**Records to use**:
========================================================================

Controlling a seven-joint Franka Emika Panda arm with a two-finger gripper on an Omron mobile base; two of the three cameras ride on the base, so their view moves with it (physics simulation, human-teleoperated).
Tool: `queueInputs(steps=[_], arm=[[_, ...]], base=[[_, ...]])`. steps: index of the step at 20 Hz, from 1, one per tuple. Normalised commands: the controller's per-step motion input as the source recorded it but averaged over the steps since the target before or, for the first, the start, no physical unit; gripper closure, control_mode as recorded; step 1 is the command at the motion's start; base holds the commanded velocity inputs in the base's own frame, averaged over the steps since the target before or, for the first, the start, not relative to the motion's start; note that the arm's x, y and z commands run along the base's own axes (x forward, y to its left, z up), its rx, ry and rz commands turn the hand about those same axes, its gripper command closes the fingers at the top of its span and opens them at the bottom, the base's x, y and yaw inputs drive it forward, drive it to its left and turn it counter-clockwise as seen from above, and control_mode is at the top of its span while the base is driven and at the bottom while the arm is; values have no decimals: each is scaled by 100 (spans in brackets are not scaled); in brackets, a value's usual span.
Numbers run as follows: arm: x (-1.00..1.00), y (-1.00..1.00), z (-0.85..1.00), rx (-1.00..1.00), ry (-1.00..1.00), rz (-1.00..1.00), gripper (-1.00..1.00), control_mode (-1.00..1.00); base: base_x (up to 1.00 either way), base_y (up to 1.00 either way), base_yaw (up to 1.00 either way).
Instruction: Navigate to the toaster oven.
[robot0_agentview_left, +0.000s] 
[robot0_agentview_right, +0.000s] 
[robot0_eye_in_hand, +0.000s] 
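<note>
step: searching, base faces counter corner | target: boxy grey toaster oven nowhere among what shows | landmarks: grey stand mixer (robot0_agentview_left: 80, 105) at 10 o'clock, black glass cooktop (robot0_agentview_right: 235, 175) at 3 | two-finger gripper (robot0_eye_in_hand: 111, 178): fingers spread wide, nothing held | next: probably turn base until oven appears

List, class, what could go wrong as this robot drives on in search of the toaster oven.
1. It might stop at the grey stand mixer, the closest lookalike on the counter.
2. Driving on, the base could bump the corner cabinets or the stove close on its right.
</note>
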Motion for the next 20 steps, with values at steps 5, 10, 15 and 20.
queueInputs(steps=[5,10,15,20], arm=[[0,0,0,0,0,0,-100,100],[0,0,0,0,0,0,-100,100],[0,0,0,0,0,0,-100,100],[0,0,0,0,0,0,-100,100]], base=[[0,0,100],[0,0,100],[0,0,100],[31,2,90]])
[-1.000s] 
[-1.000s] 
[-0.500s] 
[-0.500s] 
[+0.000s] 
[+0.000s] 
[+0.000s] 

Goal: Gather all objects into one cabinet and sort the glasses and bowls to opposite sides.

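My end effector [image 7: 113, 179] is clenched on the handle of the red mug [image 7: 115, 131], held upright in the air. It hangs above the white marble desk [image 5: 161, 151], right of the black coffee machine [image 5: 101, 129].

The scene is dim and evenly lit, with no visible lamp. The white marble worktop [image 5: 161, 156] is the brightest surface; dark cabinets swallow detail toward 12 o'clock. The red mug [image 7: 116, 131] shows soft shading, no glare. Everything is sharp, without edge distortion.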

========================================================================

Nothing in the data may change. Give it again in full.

Controlling a seven-joint Franka Emika Panda arm with a two-finger gripper on an Omron mobile base; two of the three cameras ride on the base, so their view moves with it (physics simulation, human-teleoperated).
Tool: `queueInputs(steps=[_], arm=[[_, ...]], base=[[_, ...]])`. steps: index of the step at 20 Hz, from 1, one per tuple. Normalised commands: the controller's per-step motion input as the source recorded it but averaged over the steps since the target before or, for the first, the start, no physical unit; gripper closure, control_mode as recorded; step 1 is the command at the motion's start; base holds the commanded velocity inputs in the base's own frame, averaged over the steps since the target before or, for the first, the start, not relative to the motion's start; note that the arm's x, y and z commands run along the base's own axes (x forward, y to its left, z up), its rx, ry and rz commands turn the hand about those same axes, its gripper command closes the fingers at the top of its span and opens them at the bottom, the base's x, y and yaw inputs drive it forward, drive it to its left and turn it counter-clockwise as seen from above, and control_mode is at the top of its span while the base is driven and at the bottom while the arm is; values have no decimals: each is scaled by 100 (spans in brackets are not scaled); in brackets, a value's usual span.
Numbers run as follows: arm: x (-1.00..1.00), y (-1.00..1.00), z (-0.85..1.00), rx (-1.00..1.00), ry (-1.00..1.00), rz (-1.00..1.00), gripper (-1.00..1.00), control_mode (-1.00..1.00); base: base_x (up to 1.00 either way), base_y (up to 1.00 either way), base_yaw (up to 1.00 either way).
Instruction: Navigate to the toaster oven.
[robot0_agentview_left, +0.000s] 
[robot0_agentview_right, +0.000s] 
[robot0_eye_in_hand, +0.000s] 
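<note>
step: searching, base faces counter corner | target: boxy grey toaster oven nowhere among what shows | landmarks: grey stand mixer (robot0_agentview_left: 80, 105) at 10 o'clock, black glass cooktop (robot0_agentview_right: 235, 175) at 3 | two-finger gripper (robot0_eye_in_hand: 111, 178): fingers spread wide, nothing held | next: probably turn base until oven appears

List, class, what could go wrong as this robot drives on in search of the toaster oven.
1. It might stop at the grey stand mixer, the closest lookalike on the counter.
2. Driving on, the base could bump the corner cabinets or the stove close on its right.
</note>
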Motion for the next 20 steps, with values at steps 5, 10, 15 and 20.
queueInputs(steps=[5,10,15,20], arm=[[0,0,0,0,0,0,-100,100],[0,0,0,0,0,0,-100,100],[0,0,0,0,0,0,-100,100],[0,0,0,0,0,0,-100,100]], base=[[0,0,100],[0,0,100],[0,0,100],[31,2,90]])
[-1.000s] 
[-1.000s] 
[-0.500s] 
[-0.500s] 
[+0.000s] 
[+0.000s] 
[+0.000s] 

Goal: Gather all objects into one cabinet and sort the glasses and bowls to opposite sides.

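My end effector [image 7: 113, 179] is clenched on the handle of the red mug [image 7: 115, 131], held upright in the air. It hangs above the white marble desk [image 5: 161, 151], right of the black coffee machine [image 5: 101, 129].

The scene is dim and evenly lit, with no visible lamp. The white marble worktop [image 5: 161, 156] is the brightest surface; dark cabinets swallow detail toward 12 o'clock. The red mug [image 7: 116, 131] shows soft shading, no glare. Everything is sharp, without edge distortion.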

The answer was given in full.